Renata Simril has always loved sports. When she was a girl, neighborhood kids would knock on her door asking if she, not her brother, could play football.

Nowadays, Simril, who’s president and CEO of the LA84 Foundation, one of the nation’s leading youth development organizations, is still passionate about sports, especially for kids.

“We want to bring the fun back to sport,” she says.

Olympic roots

LA84, a legacy of the 1984 Olympics, started with the $93 million surplus of money left over after those Olympic games ended. With planning and smart investing, the organization is going strong and has been supporting youth sports programs for over 30 years.

“Over the last four years, we have funded over 50 different sports,” says Simril, explaining that with “sport biodiversity,” kids can play a wide range of sports including water polo, swimming, handball, short track speed skating, fencing, dance and cheer.

With so many sport options, there’s something for kids of all shapes, sizes and interests.

The right resume

“We want to bring the fun back to sport.”

Simril played football, softball and tennis growing up. After high school, she served three years as a military police officer. After that, she worked in real estate and then with the Los Angeles mayor’s office. Next came jobs in management at the Los Angeles Dodgers, followed by the Los Angeles Times. Despite working in male-dominated fields, Simril wasn’t intimidated. “I never saw myself as a woman,” she says.

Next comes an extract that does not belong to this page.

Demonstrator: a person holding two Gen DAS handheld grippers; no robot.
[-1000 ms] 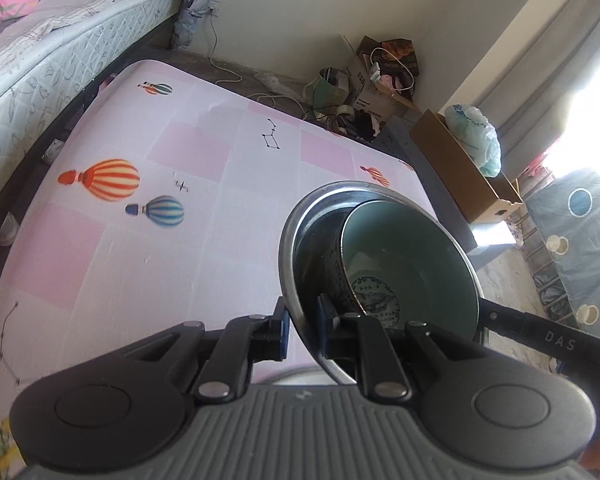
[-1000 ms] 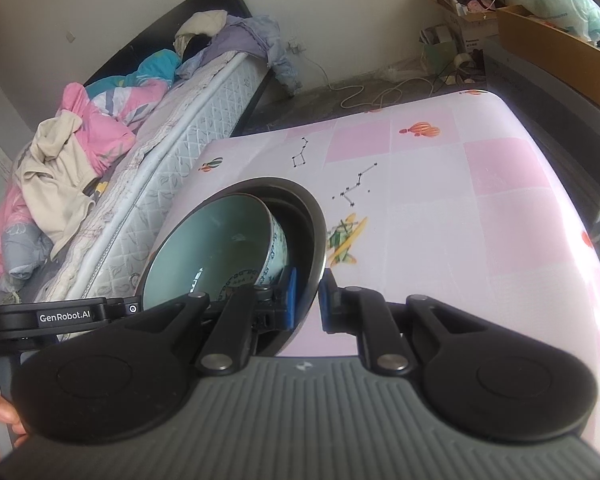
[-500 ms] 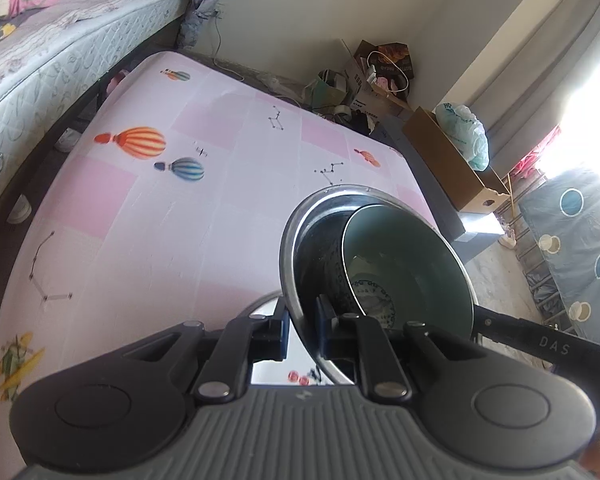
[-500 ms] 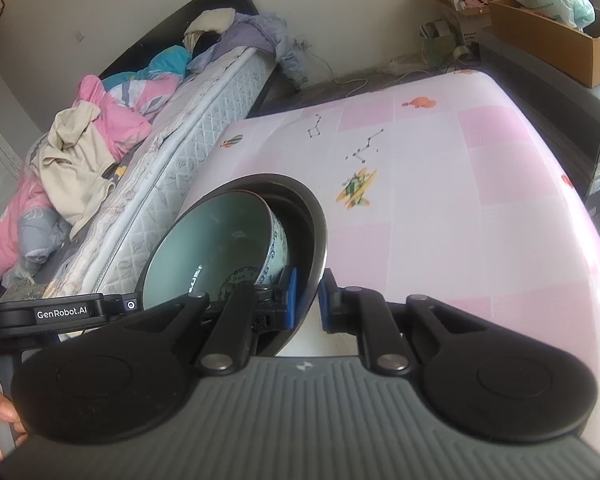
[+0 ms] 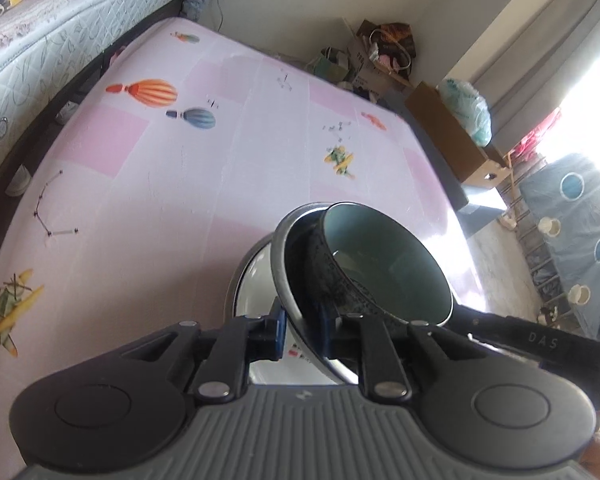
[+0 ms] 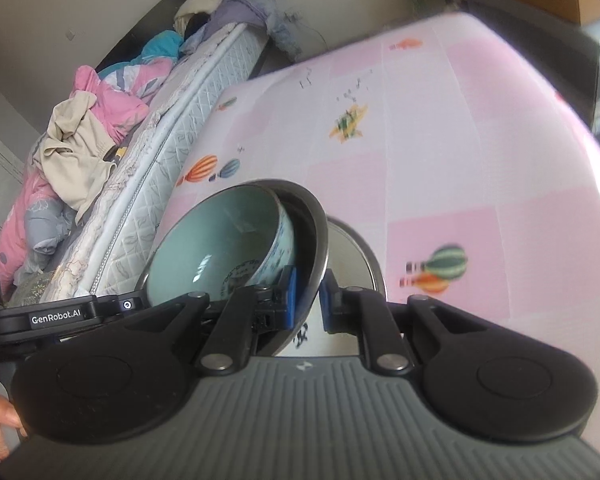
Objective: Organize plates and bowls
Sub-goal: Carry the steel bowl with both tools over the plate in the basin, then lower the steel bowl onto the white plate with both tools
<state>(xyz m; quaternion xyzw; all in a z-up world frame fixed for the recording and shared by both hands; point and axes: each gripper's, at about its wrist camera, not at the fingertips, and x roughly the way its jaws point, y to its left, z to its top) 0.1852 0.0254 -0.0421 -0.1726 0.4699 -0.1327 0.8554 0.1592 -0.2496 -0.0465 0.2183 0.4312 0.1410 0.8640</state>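
Gripping steel bowl rim, both hand-held grippers; ceramic bowl inside

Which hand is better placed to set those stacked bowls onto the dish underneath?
Neither clearly: it probably takes both. The left tongs and right tongs each pinch opposite sides of the metal bowl above the white dish.

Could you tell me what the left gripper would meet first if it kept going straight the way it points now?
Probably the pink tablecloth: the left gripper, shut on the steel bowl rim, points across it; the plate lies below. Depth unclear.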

Her motto? “If you hire me to do a job, I’m going to make sure I’m qualified to do that job.”

Recruiting female coaches

“It’s not uncommon for girls to go through their entire youth, collegiate or professional career without having a woman coach,” says Simril, calling it a double standard, with many people thinking men, more than women, know how to win.

That’s why LA84 holds coaching camps for women, acknowledging that coaching at the youth level is about mentorship and positive engagement.

Honoring female success

Last year, Simril went to visit ‪the Los Angeles Memorial Coliseum and saw the sport venue’s “court of honor” had honored only one woman. She and LA84 changed that.

Recently the coliseum added two new plaques celebrating women in sports: marathon runner Joan Benoit Samuelson, who won gold at the 1984 Olympics, and rower Anita L. DeFrantz, who won a bronze medal in the 1976 Olympics.

“It’s an opportunity for young girls to see female success, understand their stories and say, ‘wow, I can do that too,’” says Simril, noting that tennis star Billie Jean King will be commemorated with a plaque in October.

This summer, LA84 is leading a “Wiki Edit-A-Thon,” adding entries about women athletes into Wikipedia.